- Born: V. Ramabadra Naidu 23 December 1873 Periyakulam, Madura District, British India
- Died: 26 December 1929 (aged 56) Periyakulam, Madura District, British India
- Children: Nagama Ramabhadra Nayak (b.1897)
- Parents: Venkataswamy Naicker (father); Kanakamma (mother);

= V. Ramabadra Naidu =

Zamindar of Vadagarai

Dewan Bahadur V. Ramabadra Naidu (23 December 1873 – 26 December 1929) was the Zamindar of Vadagarai and Doddappanaickanur. In 1908, the title Dewan Bahadur was awarded to him. He was elected to the Madras Legislative Council in 1910.

== Early life ==
Ramabadra Naidu was born on 23 December 1873 to Venkataswamy Naicker and Kanakamma, in Periyakulam of the Madura (now Theni) district, in the state of Madras.

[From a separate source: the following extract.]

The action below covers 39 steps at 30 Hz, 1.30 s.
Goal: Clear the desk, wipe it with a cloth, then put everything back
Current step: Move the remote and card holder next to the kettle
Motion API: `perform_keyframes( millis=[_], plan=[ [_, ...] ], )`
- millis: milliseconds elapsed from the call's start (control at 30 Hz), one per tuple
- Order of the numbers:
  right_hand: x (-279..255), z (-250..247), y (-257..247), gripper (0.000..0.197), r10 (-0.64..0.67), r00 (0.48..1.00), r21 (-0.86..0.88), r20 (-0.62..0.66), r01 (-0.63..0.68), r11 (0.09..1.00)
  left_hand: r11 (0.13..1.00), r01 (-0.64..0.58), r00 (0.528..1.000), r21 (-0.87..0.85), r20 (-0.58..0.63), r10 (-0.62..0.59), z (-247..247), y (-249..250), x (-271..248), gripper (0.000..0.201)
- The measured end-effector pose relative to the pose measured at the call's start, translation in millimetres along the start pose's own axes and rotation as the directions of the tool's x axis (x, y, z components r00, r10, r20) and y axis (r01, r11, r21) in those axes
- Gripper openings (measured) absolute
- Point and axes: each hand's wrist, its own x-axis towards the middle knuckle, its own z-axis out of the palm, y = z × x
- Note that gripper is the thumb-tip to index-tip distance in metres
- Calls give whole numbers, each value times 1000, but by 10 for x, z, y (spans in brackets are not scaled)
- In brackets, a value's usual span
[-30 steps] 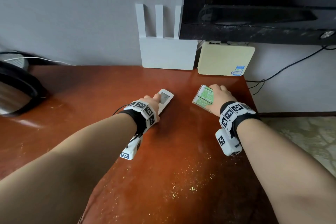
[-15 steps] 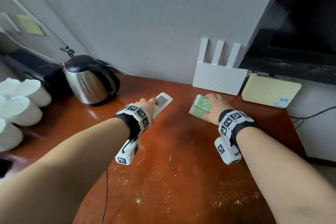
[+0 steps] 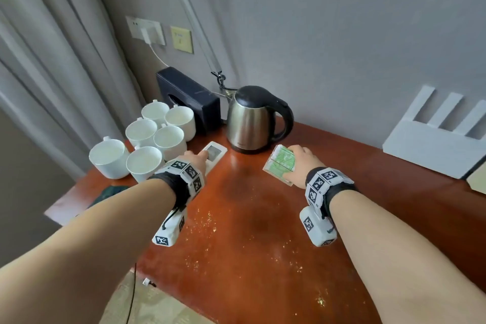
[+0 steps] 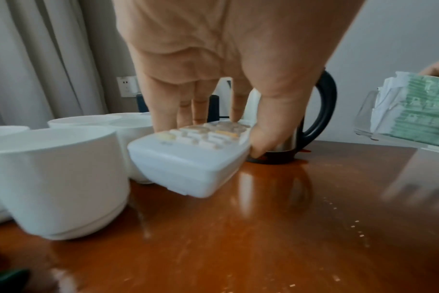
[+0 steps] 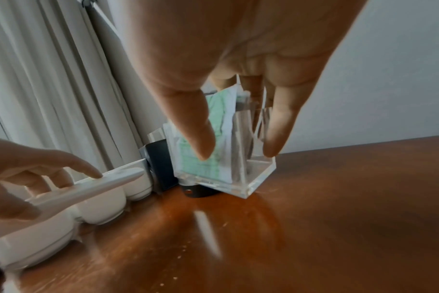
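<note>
Remote control (image 3: 213,154) is being gripped by the left hand (image 3: 195,161) left of the kettle (image 3: 252,121), while a clear packet holder (image 3: 280,166) is being clasped by the right hand (image 3: 302,164) in front of it.

A: What lies beyond the left hand (image 3: 196,162) and its grip?
B: A grey curtain (image 3: 39,60) far to its left. A white socket (image 3: 146,30) and a yellow plate (image 3: 181,39) sit on the wall (image 3: 342,34) above it.
A: And nearer than the grip?
B: Patterned floor (image 3: 163,308), crossed by a thin dark cable (image 3: 132,294).

A: What stands on the glossy reddish-brown wooden desk (image 3: 249,244)?
B: Left of the steel kettle with black handle (image 3: 252,121): six white ceramic cups (image 3: 143,144); behind them, a black box (image 3: 189,95).
</note>
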Motion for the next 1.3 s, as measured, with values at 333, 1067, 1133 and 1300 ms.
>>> perform_keyframes(
  millis=[333, 1067, 1133, 1300],
  plan=[
    [430, 531, -669, 60, -104, 994, 20, -22, 104, 994, 998, 64, 995, -13, 73, -63, 234, -334, 423, 63],
    [780, 761, -746, 53, -114, 993, 35, 37, 113, 993, 991, 109, 992, -78, 79, -103, 406, -203, 838, 59],
    [782, 793, -783, 54, -95, 995, 27, 20, 94, 995, 989, 101, 993, -105, 68, -94, 422, -237, 796, 58],
    [617, 849, -898, 64, -47, 996, 6, -72, 47, 999, 991, -14, 1000, -131, 0, 14, 416, -435, 560, 49]
  ],
)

He belonged to the balija clan. his elder son Nagama Ramabhadra Nayak as an officer in the Indian Territorial Force.

== Ancestry ==
He was a lineal descendant of the famous warrior Ramabhadra Nayak, who had held the post of Military Chief and Collector of Revenue under his close relative Viswanatha Nayak, the ruler of Madurai country.

== Positions held ==
- Chairman, Municipal council, Periyakulam, 1904;
- President, Cooperative Society, Periyakulam
- Member, Central Agricultural Committee
- Member, Madras Legislative Council since 1910; representing the Zemindars of the southern group
- Member, Advisory Committee of the Court of Wards
- founded President the Victoria Memorial High School, Periyakulam
- Member of a large number of Devasthanam Committees in Rameswaram and Periyakulam
- received Coronation Certificate, 1903
- Member District and Taluk Boards of Madura since 1896, and 1895 respectively
- Rao Bahadur, 1908

== Death ==
Ramabadra Naidu died on December 26, 1929.